The adoption docs repository also includes a test suite for Adoption. There are targets in the Makefile which can be used to execute the test suite:

test-minimal - a minimal test scenario, the eventual set of services in this scenario should be the "core" services needed to launch a VM. This scenario assumes local storage backend for services like Glance and Cinder.
test-with-ceph - like minimal but with Ceph storage backend for Glance and Cinder.

Configuring the test suite

Create tests/vars.yaml and tests/secrets.yaml by copying the included samples (tests/vars.sample.yaml, tests/secrets.sample.yaml).
Walk through the tests/vars.yaml and tests/secrets.yaml files and see if you need to edit any values. If you are using the documented development environment, majority of the defaults should work out of the box. The comments in the YAML files will guide you regarding the expected values. You may want to double check that these variables suit your environment:
- install_yamls_path
- tripleo_passwords
- controller*_ssh
- edpm_privatekey_path
- timesync_ntp_servers

Running the tests

The interface between the execution infrastructure and the test suite is an Ansible inventory and variables files. Inventory and variable samples are provided. To run the tests, follow this procedure:

Install dependencies and create a venv:

sudo dnf -y install python-devel
python3 -m venv venv
source venv/bin/activate
pip install openstackclient osc_placement jmespath
ansible-galaxy collection install community.general

Run make test-with-ceph (the documented development environment does include Ceph).

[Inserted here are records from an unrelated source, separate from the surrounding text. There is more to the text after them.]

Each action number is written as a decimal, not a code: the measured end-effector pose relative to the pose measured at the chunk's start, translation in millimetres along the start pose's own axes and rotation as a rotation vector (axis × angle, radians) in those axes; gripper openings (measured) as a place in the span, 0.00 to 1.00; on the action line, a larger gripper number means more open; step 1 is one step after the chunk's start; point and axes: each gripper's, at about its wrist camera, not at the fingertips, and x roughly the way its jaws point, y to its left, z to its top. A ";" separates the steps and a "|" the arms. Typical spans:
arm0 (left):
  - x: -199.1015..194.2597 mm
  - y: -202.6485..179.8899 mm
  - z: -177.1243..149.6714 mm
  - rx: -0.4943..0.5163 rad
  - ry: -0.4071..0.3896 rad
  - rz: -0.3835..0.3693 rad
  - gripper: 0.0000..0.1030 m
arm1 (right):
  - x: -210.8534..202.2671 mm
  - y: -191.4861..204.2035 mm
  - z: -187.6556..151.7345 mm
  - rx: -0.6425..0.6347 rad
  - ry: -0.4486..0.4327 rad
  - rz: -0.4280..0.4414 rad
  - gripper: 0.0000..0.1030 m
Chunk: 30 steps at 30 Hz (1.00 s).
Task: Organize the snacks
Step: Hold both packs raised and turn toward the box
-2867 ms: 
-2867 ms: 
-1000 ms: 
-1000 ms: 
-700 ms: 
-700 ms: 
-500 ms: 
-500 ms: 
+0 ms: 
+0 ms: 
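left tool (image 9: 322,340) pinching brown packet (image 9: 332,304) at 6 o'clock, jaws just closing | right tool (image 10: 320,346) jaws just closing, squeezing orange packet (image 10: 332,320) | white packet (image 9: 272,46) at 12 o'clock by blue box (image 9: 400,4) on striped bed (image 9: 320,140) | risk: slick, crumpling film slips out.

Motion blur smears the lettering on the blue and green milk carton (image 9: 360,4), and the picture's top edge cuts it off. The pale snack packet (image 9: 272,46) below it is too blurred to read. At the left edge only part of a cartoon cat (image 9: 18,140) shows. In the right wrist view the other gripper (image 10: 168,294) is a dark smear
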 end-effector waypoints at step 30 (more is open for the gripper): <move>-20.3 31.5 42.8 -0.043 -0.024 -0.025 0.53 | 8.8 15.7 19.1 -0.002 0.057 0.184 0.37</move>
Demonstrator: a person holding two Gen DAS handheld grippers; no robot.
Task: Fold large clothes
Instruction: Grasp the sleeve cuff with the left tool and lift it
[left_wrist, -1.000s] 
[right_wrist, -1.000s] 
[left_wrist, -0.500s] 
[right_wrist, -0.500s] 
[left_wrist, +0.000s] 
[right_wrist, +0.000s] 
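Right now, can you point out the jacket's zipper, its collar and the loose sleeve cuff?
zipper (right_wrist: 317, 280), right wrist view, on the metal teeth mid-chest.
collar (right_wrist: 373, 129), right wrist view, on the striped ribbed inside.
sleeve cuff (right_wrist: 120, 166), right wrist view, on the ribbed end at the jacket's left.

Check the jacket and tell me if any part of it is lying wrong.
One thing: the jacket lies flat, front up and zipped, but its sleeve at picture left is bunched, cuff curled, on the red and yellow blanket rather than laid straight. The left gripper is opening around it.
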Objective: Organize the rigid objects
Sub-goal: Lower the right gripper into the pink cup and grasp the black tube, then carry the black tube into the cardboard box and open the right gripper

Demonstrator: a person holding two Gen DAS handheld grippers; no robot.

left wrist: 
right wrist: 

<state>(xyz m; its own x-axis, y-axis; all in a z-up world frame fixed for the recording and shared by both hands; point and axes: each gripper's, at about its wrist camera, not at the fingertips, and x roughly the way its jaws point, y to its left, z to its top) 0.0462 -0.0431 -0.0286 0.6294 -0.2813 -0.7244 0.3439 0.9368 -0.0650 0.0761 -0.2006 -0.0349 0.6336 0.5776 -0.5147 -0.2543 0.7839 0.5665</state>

If you are using Ceph-less environment, you should run make test-minimal.

Making patches to the test suite

Please be aware of the following when changing the test suite:

The test suite should follow the docs as much as possible.

The purpose of the test suite is to verify what the user would run if they were following the docs. We don’t want to loosely rewrite the docs into Ansible code following Ansible best practices. We want to test the exact same bash commands/snippets that are written in the docs. This often means that we should be using the shell module and do a verbatim copy/paste from docs, instead of using the best Ansible module for the task at hand.